DESCRIPTION OF THE TASK
Your answer should consist of each line from the data below that contains "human".

[Data records]
● ● ● ● ● ● ●
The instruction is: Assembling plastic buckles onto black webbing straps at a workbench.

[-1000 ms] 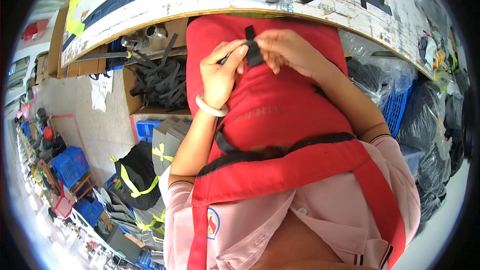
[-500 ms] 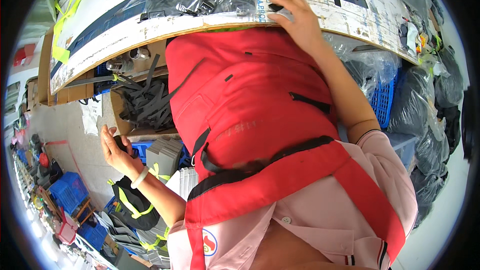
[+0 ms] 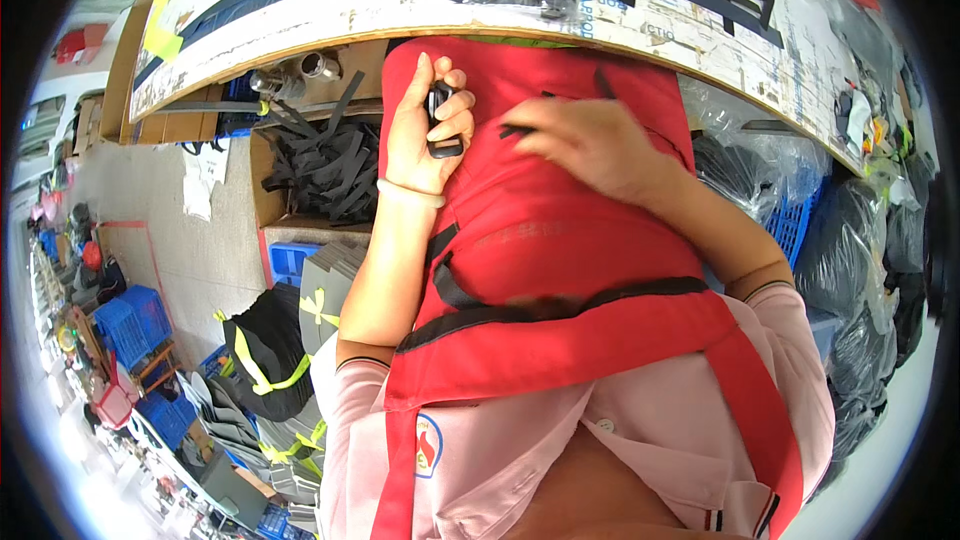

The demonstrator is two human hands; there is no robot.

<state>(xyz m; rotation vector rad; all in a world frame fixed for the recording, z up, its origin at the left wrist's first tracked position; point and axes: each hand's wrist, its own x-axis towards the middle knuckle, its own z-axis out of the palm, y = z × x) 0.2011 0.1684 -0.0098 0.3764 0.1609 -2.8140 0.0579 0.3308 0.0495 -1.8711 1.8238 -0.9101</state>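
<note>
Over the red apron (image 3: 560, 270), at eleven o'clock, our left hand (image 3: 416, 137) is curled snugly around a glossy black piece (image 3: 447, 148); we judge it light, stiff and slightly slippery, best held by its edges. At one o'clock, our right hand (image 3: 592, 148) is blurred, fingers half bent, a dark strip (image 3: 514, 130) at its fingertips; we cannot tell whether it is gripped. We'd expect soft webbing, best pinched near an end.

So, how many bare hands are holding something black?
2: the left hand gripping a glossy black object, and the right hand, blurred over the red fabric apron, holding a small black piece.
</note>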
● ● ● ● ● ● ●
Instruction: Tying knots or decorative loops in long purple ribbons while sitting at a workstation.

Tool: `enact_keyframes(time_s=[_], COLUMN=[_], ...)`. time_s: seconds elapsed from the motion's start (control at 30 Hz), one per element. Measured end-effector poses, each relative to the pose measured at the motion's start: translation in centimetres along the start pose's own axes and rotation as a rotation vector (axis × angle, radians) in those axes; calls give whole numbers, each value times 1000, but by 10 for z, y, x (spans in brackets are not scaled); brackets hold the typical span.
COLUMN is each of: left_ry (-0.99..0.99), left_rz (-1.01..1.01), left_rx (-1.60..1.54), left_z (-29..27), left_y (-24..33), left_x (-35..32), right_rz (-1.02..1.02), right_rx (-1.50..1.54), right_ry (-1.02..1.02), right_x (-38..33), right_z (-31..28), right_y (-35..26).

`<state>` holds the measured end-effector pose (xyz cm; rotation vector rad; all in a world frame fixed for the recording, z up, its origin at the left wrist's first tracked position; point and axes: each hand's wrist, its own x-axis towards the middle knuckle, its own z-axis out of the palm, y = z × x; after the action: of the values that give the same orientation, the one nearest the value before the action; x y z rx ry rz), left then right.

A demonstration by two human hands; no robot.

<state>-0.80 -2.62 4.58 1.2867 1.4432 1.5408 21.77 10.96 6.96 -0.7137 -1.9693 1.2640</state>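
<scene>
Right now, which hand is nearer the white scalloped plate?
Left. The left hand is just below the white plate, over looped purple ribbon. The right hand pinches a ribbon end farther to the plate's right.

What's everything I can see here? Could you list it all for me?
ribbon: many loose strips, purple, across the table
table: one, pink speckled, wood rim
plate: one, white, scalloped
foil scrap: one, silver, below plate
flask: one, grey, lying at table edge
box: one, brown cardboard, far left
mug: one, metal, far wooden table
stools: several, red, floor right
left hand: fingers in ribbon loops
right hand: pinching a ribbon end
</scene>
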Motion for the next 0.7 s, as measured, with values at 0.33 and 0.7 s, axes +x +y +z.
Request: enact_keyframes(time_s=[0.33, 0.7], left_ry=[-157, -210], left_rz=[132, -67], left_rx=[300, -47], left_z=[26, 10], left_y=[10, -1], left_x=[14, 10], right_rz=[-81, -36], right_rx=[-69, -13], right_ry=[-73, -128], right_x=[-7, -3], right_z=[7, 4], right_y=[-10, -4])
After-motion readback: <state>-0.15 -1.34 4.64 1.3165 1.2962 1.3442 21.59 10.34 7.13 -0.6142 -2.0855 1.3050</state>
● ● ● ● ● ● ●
EXERCISE ANSWER
The demonstrator is two human hands; there is no robot.
A demonstration by two human hands; no robot.

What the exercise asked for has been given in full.